Esisterebbe dunque un filo che collega Bakhmut a Khartoum, prontamente smentito dal leader del Gruppo Wagner, Yevgeny Prigozhin. “Respingiamo categoricamente le accuse circa un nostro coinvolgimento con il gruppo Wagner nell’attuale conflitto in Sudan” si legge invece nel profilo ufficiale delle Forze di Supporto Rapido su Twitter. Le milizie guidate dal generale Dagalo respingerebbero le accuse e sosterrebbero che ad essere riforniti da forze straniere sarebbero proprio gli uomini del presidente al Burhan.

Armi, oro, controllo regionale

Che i mercenari al servizio di Prigozhin abbiano svolto un ruolo cruciale nelle lotte intestine di alcune parti dell’Africa è abbastanza trasparente. Meno, decisamente, le modalità e l’identità delle fazioni sostenute. Di recente recente il presidente francese Emmanuel Macron ha chiesto l’inasprimento delle sanzioni contro il Gruppo Wagner, a causa dell’ipotizzato supporto ai ribelli nel Burkina Faso, Paese in cui Parigi ha interessi enormi.

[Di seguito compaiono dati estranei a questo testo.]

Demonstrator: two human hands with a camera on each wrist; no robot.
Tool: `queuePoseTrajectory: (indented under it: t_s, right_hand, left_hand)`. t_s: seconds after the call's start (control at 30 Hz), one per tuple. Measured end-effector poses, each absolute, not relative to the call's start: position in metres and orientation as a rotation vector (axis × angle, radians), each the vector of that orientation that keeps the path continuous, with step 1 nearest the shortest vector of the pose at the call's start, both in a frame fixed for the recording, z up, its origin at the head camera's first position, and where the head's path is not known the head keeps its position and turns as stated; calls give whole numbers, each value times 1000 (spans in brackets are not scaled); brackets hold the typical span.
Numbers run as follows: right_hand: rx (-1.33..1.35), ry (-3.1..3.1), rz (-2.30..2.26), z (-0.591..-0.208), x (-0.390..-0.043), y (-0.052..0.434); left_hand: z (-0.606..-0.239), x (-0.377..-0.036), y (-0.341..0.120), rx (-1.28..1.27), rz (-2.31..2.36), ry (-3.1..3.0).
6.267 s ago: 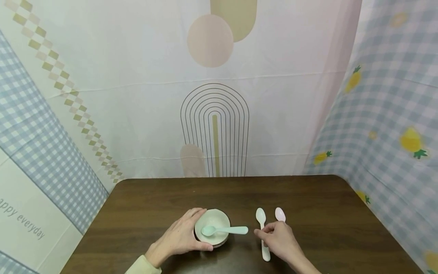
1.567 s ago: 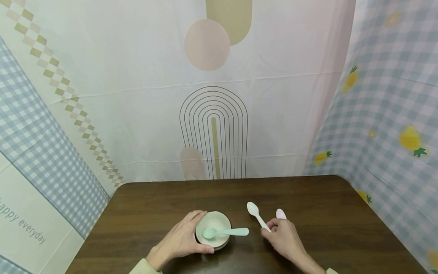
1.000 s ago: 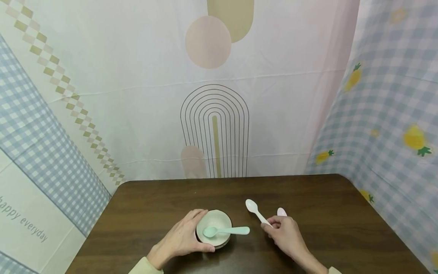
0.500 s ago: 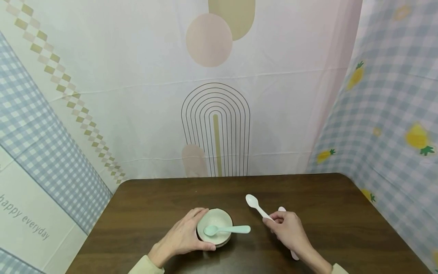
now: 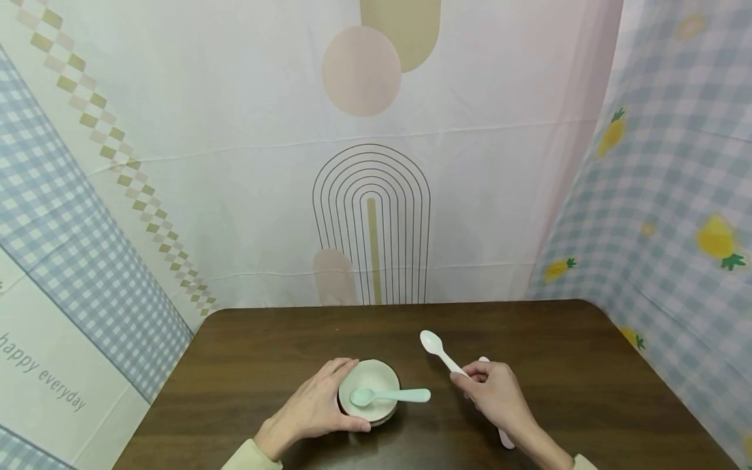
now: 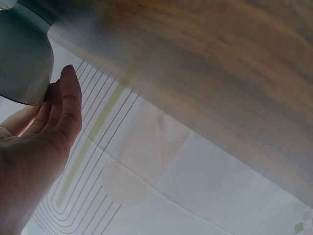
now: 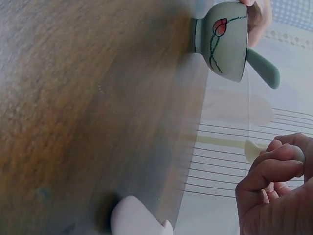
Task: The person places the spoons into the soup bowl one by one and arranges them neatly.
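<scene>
The person's left grip (image 5: 317,406) curves thumb and fingers round a pale bowl (image 5: 378,375) standing on the dark worktop (image 5: 282,343), a mint-green spoon (image 5: 399,395) lying in it with its handle jutting over the rim. The right grip (image 5: 496,395) pinches the handle of a white spoon (image 5: 448,361), raised off the worktop, and a pink spoon (image 5: 506,439) lies partly hidden beneath the hand.

White spoon (image 5: 446,358) lifted off table (image 5: 270,346), turned aslant, scoop end leftward.
</scene>
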State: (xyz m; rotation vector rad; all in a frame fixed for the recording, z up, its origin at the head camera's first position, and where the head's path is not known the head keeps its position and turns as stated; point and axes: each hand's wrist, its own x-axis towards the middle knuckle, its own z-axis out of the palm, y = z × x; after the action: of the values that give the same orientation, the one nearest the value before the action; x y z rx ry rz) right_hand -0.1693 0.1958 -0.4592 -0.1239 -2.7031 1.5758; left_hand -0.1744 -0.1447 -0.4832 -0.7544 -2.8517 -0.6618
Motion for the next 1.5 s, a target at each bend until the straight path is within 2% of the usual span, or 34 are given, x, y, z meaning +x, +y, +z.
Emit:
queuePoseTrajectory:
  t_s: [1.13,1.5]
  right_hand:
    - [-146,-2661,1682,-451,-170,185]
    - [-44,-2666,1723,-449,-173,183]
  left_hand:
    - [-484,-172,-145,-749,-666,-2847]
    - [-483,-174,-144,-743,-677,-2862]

Il Sudan, terra dell’oro (nel solo 2022 ne sarebbero state prodotte 18 tonnellate secondo Tehran Times), farebbe gola a molti, specialmente in un momento in cui il Paese, a serio rischio di guerra civile e catastrofe umanitaria, si apre fragilmente ad ingerenze di forze straniere.

La lista dei Paesi africani in cui si pensa che il Gruppo Wagner abbia un ruolo di rilievo nelle vicende interne è lunga: non solo Sudan e Burkina Faso, ma anche Libia, Eritrea, Algeria, Mali, Camerun, Guinea Equatoriale, Repubblica Centrafricana, Madagascar, Mozambico e Zimbabwe. L’offerta sarebbe sempre la stessa: armi, addestramento militare, supporto politico. Ciò a cui Prigozhin potrebbe ambire in Sudan potrebbe essere tutt’altro che oscuro: le milizie del generale Dagalo hanno il controllo delle miniere d’oro in tutto il Paese. Il Cremlino, da parte sua, non può permettere che il Sudan cada nelle mani delle potenze occidentali come Stati Uniti e Israele. Secondo i media iraniani, infatti, la regione sarebbe nel mirino di Washington e Tel Aviv al fine di contrastare la nuova alleanza tra Repubblica islamica e Arabia Saudita, le quali insieme alla Siria stanno cercando di rinnovare e rinforzare la cooperazione araba al di là del Mar Rosso ed in Medio Oriente.